Die zweite Hälfte, die sich der SPÖ in ihrer angenommenen Wichtig- und Mächtigkeit widmet, ermangelt jedoch jeden Details, auch wenn all die wunderbaren Schlagworte der ungleichen (zu ver-gleichenden) Güter- und Möglichkeitsverteilung, des gesellschaftlichen Einflusses, der Basis im Volk etc.pp. erwartungsgemäß vorkommen. (Unsachgemäß: Ich sehe jedes Mal ein Pop-up-Fenster vor dem inneren Auge mit Glockenschlag.) Sagen, aussagen, definieren, vorschlagen tut Herr Gusenbauer jedoch nichts, bietet nur ein linguistisches Gebilde, das noch mehr als Ausschreibungstexte gleichzeitig versucht, programmatisch zu sein (die Pop-up-Fenster) und nichts vor/zu/schreiben.

Ohne Zweifel - als Verfasserin von Ausschreibungen und Programmen sage ich das - ist diese Form der Schreibens ohne Einschreiben eine Kunst. Polysemantische und kontextegebundene Begriffe und Teilaussagen müssen so verbunden und kombiniert werden, dass sie das Bedeutungsfeld möglichst offen lassen, Eingriffsmöglichkeiten bieten und sich einer echten Diskursmacht entziehen. Sie sollen ja zu Aktionen führen. Was ich jedoch an diesem Text und fast allen anderen ähnlichen Texten vermisse, sind die Ruhepunkte der semiologischen Weitschweifigkeit, an denen tatsächlich etwas Bestimmtes behauptet wird, die zu einer tatsächlichen Positionierung herausfordern, die in gewissem Sinne den allzuweiten Horizont auf einen Punkt hin einengen.

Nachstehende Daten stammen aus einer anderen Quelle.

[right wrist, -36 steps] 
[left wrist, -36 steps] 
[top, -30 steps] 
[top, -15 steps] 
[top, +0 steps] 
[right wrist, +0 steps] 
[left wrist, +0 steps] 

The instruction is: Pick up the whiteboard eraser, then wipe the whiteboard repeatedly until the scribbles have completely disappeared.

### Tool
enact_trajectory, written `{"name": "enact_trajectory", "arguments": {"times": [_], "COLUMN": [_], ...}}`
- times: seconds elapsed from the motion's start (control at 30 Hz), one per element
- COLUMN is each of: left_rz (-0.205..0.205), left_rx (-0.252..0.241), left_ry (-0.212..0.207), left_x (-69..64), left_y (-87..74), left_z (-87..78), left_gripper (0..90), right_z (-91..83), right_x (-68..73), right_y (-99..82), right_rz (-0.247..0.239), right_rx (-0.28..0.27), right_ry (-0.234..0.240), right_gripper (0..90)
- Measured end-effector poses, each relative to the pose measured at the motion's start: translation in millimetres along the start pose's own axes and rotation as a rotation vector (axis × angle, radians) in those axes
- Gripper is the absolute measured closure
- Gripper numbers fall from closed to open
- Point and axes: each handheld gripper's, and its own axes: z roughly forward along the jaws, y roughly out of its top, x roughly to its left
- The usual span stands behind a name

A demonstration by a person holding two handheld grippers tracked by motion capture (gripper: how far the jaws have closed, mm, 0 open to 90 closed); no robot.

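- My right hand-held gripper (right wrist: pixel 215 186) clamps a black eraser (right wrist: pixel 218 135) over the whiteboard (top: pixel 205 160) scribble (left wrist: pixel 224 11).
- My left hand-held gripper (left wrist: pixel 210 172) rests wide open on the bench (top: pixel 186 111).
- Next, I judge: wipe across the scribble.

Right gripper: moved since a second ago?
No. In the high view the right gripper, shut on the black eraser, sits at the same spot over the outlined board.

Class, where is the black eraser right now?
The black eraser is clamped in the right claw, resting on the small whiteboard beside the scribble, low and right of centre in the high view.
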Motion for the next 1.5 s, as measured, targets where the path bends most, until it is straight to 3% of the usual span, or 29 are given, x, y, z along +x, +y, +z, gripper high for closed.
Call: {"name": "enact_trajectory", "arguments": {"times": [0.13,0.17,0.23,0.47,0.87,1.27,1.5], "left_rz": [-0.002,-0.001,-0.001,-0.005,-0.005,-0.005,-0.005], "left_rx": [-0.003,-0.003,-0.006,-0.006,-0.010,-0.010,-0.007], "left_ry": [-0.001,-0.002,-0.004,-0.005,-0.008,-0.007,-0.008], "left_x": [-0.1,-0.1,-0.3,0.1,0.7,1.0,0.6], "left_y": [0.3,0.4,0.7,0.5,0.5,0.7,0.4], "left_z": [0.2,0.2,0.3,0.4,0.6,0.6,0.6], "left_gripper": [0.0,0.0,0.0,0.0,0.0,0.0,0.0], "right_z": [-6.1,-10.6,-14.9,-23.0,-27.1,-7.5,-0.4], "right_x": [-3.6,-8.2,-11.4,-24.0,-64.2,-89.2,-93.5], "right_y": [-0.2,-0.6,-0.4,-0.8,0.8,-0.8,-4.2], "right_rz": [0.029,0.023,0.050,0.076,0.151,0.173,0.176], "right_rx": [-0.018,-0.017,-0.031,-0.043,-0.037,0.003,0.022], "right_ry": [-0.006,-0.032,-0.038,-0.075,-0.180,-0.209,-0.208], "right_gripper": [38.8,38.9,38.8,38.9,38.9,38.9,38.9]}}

Die Multipolarität und damit Komplexität der Systeme mögen zugenommen haben, dessen ungeachtet ist die damit verbundene Herausforderung anzunehmen – denn die gravierenden Probleme des 21. Jahrhunderts erfordern europäische und tatsächlich internationale Lösungen.

Aussageflächen, offene Horizonte nach allen Seiten - Multipolarität (also genau keine Polarität), Komplexität (welche, wo, wie?), Herausforderung (wozu? auf welcher Bais) - tun das nicht. Sie überzeugen mich weder von gravierenden Problemen eines Jahrhunderts noch zu einem Zwang nach Lösungen.

Was ich folgere: Ich sollte die Art meiner Ausschreibungen überdenken.